Mapping Resonance is an installation of several bodies of artwork by New Mexico and New York-based artist Jill O’Bryan. The exhibition addresses connection, action, and time as processes of creation. O’Bryan brings the contemplative practice of being “present” to her artistic process by heightening her awareness of her immediate surrounding, the New Mexico high desert. She brings attention to her senses by recording her interaction with the land. The outward act of taking record coincides with an inward experience of expansion. In one of her well-known series “Breath Drawings,” O’Bryan archives time by counting and recording her breaths. Referencing Tonglen breathing (a form of meditation found in Tibetan Buddhism), the drawings are made in hours long drawing marathons that take place over days, months and sometimes years, archiving time and breath.

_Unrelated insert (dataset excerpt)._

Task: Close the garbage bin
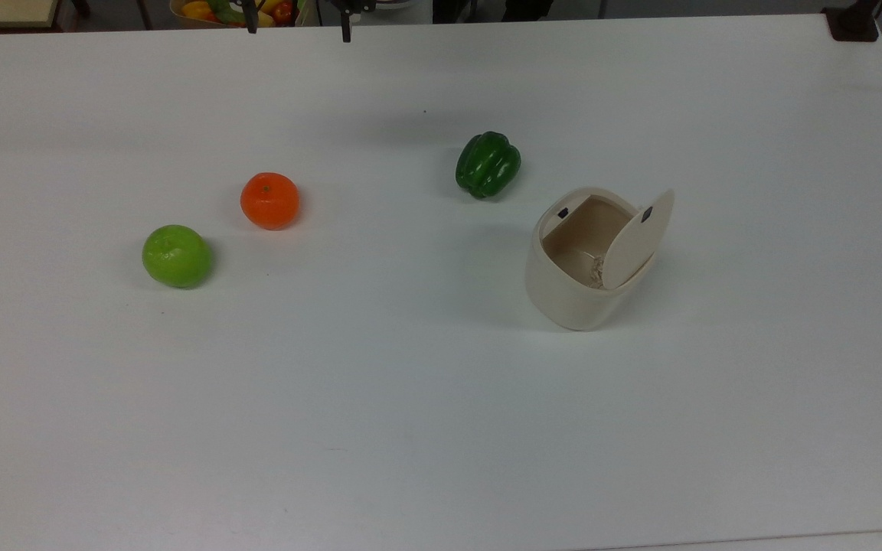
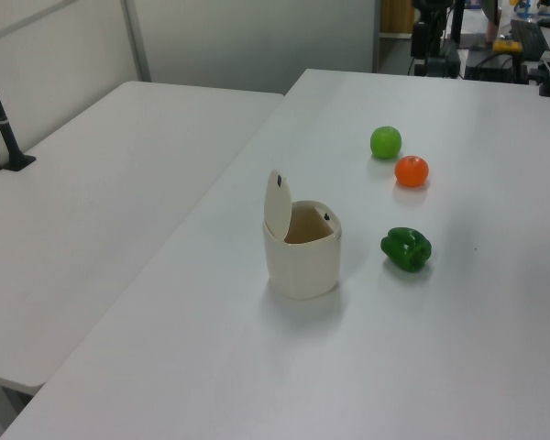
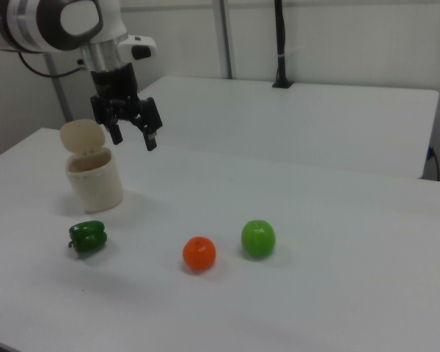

For the larger “frottages”, O’Bryan lies down on large sheets of paper and makes rubbings of the rocks on the mesa where she resides half of the year. The process is extremely physical and requires the full faculty of her body. Rubbing graphite against the paper, an impression of the rock below forms. The artist’s corporeal connection with the land is recorded along with the cracks and crevices formed by time.
“Recording my interactions with the dirt and rock, sifting through the desert rubble, which is alive with activity, I lie down on it and let the rock hold me. Then I draw this holding, which I experience as a resonance. I am not just scratching on the surface, so to speak, in some way it is retrieving depth.”
Mapping Resonance articulates one’s body within the landscape and the myriad interconnections formed through action. All of the artworks in the exhibition point to the place of the artist’s body during their creation. O’Bryan refers to ‘planes’ when describing the works, “ground”, “on, and just above the ground,” and “above ground.” These ‘planes’ also contextualize the relatively narrow space the human body occupies on earth. Just as the title Mapping Resonance suggests an ethereal cartography, it reveals a system to catalog presence within a landscape.